**Data block**
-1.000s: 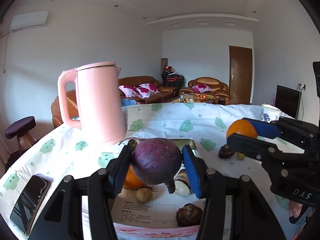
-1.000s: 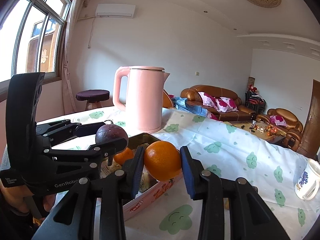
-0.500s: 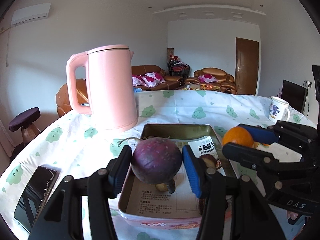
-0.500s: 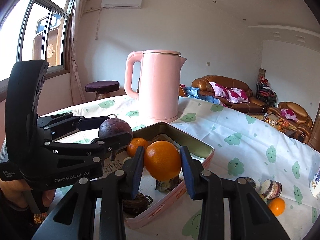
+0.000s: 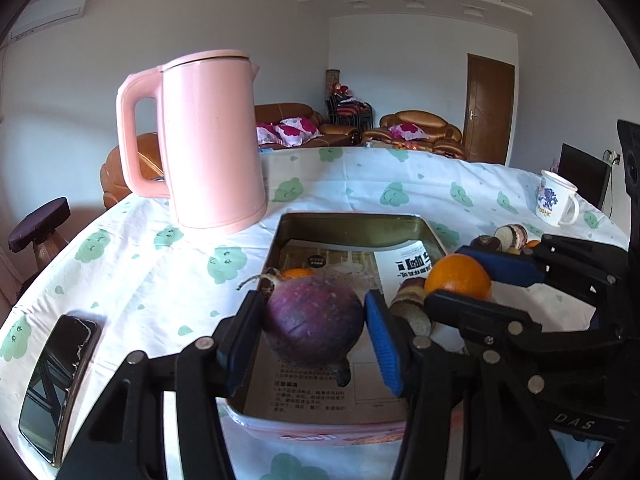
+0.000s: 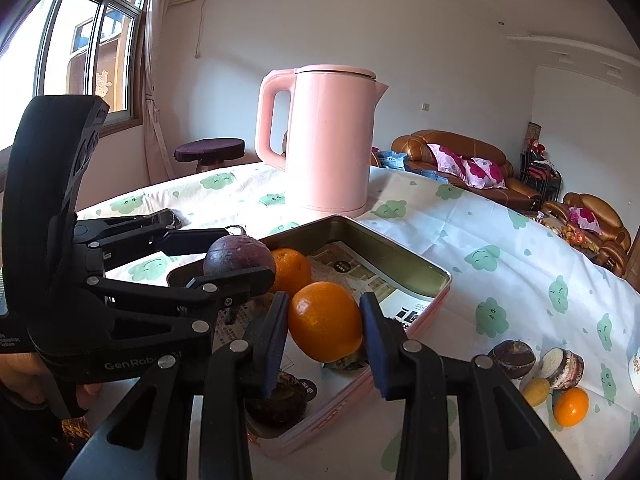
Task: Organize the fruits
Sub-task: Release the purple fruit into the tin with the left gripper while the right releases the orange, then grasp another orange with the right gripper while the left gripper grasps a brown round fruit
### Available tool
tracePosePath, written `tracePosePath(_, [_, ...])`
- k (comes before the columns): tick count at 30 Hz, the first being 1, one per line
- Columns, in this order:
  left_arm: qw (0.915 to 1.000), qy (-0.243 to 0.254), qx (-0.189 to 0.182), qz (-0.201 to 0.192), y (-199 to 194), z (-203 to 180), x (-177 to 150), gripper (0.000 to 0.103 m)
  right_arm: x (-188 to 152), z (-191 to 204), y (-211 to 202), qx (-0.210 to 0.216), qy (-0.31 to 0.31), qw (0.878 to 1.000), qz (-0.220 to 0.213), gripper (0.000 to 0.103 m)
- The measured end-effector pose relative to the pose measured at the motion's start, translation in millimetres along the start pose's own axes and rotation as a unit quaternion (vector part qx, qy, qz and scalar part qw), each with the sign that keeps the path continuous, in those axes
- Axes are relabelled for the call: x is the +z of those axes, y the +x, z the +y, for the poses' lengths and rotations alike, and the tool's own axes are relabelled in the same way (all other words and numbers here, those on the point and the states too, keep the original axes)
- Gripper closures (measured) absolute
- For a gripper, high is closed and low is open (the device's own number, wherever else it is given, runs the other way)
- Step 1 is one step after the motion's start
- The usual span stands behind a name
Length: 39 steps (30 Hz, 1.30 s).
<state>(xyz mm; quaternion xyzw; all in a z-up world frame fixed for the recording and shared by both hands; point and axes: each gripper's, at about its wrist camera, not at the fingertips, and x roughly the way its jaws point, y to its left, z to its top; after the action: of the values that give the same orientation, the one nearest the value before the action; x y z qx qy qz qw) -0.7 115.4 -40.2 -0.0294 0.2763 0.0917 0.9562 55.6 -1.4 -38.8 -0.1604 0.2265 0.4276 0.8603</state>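
Sunlit living-room walls and brown sofas frame a round worktop (image 5: 360, 192) draped in a white cloth printed with green clouds. At about 11 o'clock from the left wrist camera stands a pink kettle (image 5: 208, 140), upright, just beyond the far-left corner of an open rectangular tin (image 5: 352, 226) lined with printed paper.

The left gripper (image 5: 314, 322) has its fingers clenched on a purple round fruit (image 5: 314, 322) (skin dull and a little scuffed, with a dry stalk trailing toward 10 o'clock), held above the near half of the tin. The right gripper (image 6: 325, 326) has its fingers clamped on an orange (image 6: 325, 326), held over the tin's near-right part; in the left view it enters from 3 o'clock.

Inside the tin, a second orange (image 6: 291, 270) lies toward the left side, and a dark brown fruit (image 6: 278, 400) sits at the near corner below the right gripper's left finger.

Outside the tin, at 4 o'clock in the right wrist view, loose pieces rest on the cloth: a dark round fruit (image 6: 512, 354), a cut piece with a pale face (image 6: 562, 362), a small yellow fruit (image 6: 536, 392) and a small orange fruit (image 6: 571, 406). A white mug (image 5: 556, 200) stands at 2 o'clock in the left view, and a dark phone (image 5: 56, 388) lies at 8 o'clock near the worktop edge.
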Motion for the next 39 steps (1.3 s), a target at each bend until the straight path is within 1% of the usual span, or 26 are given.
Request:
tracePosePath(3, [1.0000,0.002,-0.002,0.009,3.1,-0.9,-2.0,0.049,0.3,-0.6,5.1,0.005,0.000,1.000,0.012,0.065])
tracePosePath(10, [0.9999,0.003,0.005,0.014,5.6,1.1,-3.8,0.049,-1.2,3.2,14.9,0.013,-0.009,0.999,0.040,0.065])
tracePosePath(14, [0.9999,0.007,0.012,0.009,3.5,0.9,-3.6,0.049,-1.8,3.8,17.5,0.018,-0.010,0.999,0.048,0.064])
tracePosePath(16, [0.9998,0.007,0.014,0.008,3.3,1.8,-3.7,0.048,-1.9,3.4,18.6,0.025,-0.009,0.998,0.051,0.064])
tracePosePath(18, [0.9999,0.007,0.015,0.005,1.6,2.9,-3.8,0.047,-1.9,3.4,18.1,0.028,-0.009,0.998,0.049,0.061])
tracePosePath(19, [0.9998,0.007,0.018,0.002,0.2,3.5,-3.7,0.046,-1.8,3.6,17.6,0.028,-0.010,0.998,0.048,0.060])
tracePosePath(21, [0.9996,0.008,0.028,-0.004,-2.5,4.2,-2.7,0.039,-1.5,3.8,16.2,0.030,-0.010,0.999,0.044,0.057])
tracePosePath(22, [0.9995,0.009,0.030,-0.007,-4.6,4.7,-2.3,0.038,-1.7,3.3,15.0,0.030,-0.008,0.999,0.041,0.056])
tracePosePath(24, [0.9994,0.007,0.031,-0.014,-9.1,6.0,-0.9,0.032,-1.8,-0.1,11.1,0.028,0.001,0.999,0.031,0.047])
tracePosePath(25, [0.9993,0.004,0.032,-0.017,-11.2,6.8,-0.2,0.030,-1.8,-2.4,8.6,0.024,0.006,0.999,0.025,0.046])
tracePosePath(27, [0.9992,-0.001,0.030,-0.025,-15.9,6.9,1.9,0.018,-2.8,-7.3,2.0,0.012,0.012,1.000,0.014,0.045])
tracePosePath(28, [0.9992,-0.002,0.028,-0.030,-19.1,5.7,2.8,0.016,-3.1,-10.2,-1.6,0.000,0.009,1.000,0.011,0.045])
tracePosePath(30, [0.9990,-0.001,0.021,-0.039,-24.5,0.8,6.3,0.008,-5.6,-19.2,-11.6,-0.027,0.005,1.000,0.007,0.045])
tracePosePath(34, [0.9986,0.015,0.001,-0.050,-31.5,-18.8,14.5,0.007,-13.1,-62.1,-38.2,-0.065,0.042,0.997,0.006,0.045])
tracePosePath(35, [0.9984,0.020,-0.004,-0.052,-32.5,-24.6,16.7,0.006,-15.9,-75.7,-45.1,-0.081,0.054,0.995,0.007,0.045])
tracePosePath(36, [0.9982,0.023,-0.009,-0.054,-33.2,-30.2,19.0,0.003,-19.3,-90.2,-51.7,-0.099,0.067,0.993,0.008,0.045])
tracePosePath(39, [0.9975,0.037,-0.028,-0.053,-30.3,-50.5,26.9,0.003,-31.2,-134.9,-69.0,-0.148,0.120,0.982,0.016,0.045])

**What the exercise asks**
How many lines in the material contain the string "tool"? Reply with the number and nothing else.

**Answer section**
2